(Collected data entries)
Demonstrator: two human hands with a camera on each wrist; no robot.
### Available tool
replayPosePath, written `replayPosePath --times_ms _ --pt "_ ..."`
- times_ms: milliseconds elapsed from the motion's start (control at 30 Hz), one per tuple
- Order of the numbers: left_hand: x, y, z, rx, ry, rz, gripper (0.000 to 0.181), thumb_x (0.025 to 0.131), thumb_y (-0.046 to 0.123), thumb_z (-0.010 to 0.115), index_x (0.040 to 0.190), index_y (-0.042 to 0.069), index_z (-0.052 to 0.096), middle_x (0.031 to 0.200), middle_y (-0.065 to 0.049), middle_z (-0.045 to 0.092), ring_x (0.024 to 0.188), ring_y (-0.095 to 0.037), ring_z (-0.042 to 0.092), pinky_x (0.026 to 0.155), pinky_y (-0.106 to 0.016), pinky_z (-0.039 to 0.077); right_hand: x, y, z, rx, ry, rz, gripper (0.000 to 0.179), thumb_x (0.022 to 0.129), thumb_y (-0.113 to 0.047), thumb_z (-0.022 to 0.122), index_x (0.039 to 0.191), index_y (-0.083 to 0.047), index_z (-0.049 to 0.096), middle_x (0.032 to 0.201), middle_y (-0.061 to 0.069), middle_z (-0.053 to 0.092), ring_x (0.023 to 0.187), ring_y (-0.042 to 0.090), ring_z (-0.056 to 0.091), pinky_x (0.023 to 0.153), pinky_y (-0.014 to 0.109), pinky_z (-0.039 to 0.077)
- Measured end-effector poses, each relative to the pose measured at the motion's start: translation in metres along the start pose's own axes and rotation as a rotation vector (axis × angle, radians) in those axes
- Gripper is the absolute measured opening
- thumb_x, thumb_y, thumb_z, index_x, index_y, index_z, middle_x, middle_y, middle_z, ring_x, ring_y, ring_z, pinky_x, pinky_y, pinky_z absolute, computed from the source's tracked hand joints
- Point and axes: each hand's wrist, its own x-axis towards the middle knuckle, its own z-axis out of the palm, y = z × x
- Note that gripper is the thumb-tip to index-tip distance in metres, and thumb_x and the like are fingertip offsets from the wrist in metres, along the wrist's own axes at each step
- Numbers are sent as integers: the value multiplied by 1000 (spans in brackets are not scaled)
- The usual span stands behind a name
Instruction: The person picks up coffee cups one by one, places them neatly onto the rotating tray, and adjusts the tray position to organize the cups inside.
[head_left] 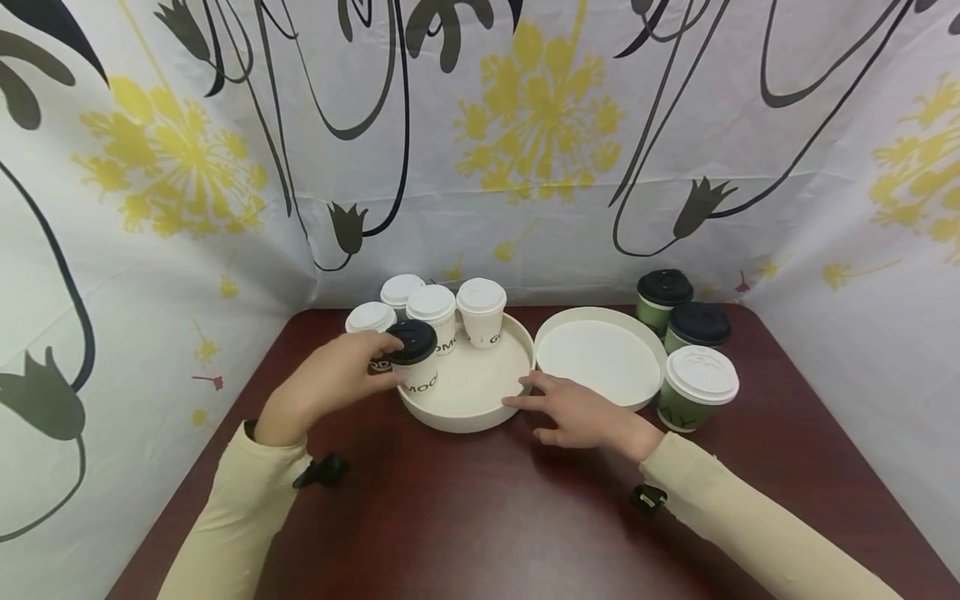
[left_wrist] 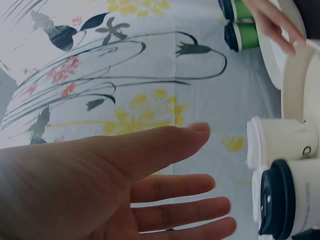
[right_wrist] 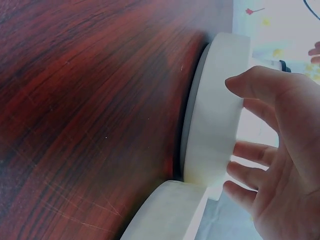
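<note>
My left hand [head_left: 337, 379] reaches to a white paper cup [head_left: 420, 377] with a black lid [head_left: 412, 340], at the near left of a round cream tray [head_left: 465, 421]. In the head view its fingertips overlap the lid and the cup's side. The left wrist view has the thumb and fingers [left_wrist: 182, 219] extended and spread, short of the black lid [left_wrist: 277, 200]. My right hand [head_left: 577, 412] is at the tray's right rim, fingertips over the edge and thumb outside. The right wrist view shows these loosely spread fingers [right_wrist: 252, 152] beside the tray wall [right_wrist: 217, 110].
Several white-lidded cups [head_left: 482, 312] are grouped at the tray's back left. A second round tray [head_left: 600, 354] sits beside it. Along its right stand green cups, two with black lids [head_left: 697, 323] and one with a white lid [head_left: 702, 375]. Patterned fabric [head_left: 420, 208] surrounds the dark table [head_left: 480, 517].
</note>
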Motion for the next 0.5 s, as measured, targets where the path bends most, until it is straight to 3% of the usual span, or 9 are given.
replayPosePath --times_ms 267,500 --pt "14 -17 -14 45 40 -83 48 89 26 72 130 5 61 131 -17 64 121 -37 60 100 -53 49 0 -1 -1 -7 -7 0 59 87 -25 70 143 -28 53 142 20 51 125 34 57 104 48 49" --pt "35 -43 -19 63 72 -115 48 88 23 72 130 3 60 132 -21 61 123 -40 57 103 -55 46 0 -3 -2 -6 -10 1 59 87 -25 70 143 -27 53 142 20 51 125 34 57 104 48 50"
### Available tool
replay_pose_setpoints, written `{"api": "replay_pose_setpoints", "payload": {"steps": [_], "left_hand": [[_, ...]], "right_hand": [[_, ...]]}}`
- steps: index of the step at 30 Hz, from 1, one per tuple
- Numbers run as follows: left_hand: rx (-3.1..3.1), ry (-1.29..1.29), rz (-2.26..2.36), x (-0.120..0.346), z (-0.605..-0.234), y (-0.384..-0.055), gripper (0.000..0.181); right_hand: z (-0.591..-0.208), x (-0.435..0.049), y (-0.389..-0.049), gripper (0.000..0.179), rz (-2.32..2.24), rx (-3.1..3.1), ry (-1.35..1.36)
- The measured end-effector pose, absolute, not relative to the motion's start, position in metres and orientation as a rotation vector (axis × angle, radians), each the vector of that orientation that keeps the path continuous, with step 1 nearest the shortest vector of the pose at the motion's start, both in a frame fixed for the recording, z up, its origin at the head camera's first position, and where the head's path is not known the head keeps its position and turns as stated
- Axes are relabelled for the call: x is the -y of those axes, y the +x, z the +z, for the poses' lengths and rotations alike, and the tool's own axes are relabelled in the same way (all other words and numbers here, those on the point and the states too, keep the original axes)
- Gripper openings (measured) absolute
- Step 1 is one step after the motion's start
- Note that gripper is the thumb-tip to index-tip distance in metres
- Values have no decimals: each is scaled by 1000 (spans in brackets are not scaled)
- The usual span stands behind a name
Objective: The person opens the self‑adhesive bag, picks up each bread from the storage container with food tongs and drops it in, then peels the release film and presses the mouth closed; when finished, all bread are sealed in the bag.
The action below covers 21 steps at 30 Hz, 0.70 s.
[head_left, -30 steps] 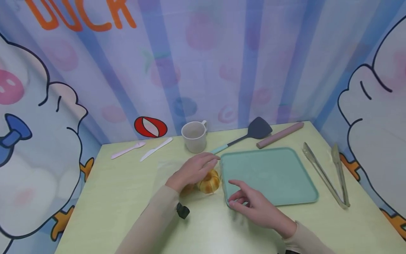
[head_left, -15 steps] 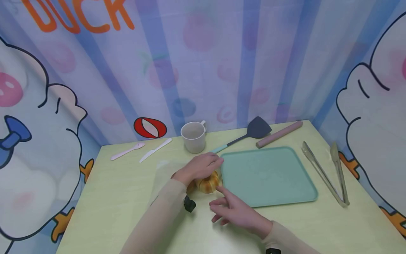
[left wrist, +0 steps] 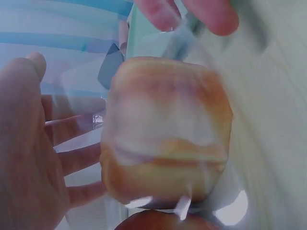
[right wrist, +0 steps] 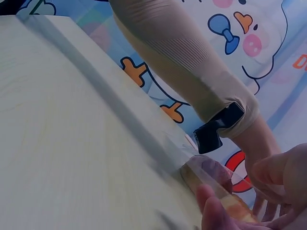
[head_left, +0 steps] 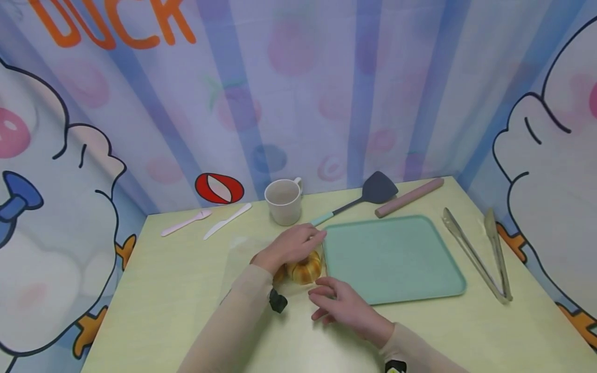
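Note:
Bread rolls [head_left: 304, 269] with a browned crust lie inside a clear plastic bag [head_left: 242, 259]. In the left wrist view a large roll [left wrist: 168, 129] shows through the shiny film, with part of another below it. My left hand [head_left: 291, 244] reaches over the far side of the bag, its spread fingers extended against the film [left wrist: 79, 158]. On the near right side, my right hand [head_left: 347, 308] has loosely bent, separated fingers at the bag's edge. Its fingertips [left wrist: 211, 14] are beside the film in the left wrist view; whether they touch it is unclear.
A green tray [head_left: 396, 259] is just right of the bag. Behind stand a mug [head_left: 283, 202], a spatula [head_left: 380, 187] and a pinkish rod [head_left: 409, 198]. Metal tongs [head_left: 475, 256] lie far right; a pink fork [head_left: 186, 223] and white knife [head_left: 227, 221] lie left.
My right hand has moved left from over the tray's near edge to the bag's edge. My left hand has shifted slightly right, still over the bread.

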<state>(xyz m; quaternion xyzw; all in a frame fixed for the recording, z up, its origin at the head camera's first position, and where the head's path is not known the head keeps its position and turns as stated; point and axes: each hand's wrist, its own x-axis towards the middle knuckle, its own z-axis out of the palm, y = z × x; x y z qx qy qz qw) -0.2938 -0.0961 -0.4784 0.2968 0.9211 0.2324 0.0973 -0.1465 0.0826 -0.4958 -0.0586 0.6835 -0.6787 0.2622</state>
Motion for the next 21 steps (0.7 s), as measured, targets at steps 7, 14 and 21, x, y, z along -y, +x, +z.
{"api": "replay_pose_setpoints", "payload": {"steps": [7,14,21], "left_hand": [[-2771,873,775,104,-471,-294,48],[-2745,944,1006,118,-455,-292,35],[-2787,978,1253,132,-443,-291,33]], "right_hand": [[-498,-82,-149,56,-1896,-1968,-141],[-494,-87,-155,38,-1863,-2253,-115],[-485,-96,-168,12,-1844,-2555,-131]]}}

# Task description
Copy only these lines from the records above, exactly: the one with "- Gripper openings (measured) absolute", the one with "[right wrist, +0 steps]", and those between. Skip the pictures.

# Answer
- Gripper openings (measured) absolute
- Step 1 is one step after the motion's start
- Note that gripper is the thumb-tip to index-tip distance in metres
- Values have no decimals: each is scaled by 1000 (spans in brackets are not scaled)
- The usual span stands behind a name
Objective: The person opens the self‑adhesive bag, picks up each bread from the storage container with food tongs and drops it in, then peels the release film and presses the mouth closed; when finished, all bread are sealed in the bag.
The action below covers 21 steps at 30 Hz, 0.70 s.
[head_left, -30 steps] 
[head_left, -15 steps] 
[left wrist, +0 steps] 
[right wrist, +0 steps] 

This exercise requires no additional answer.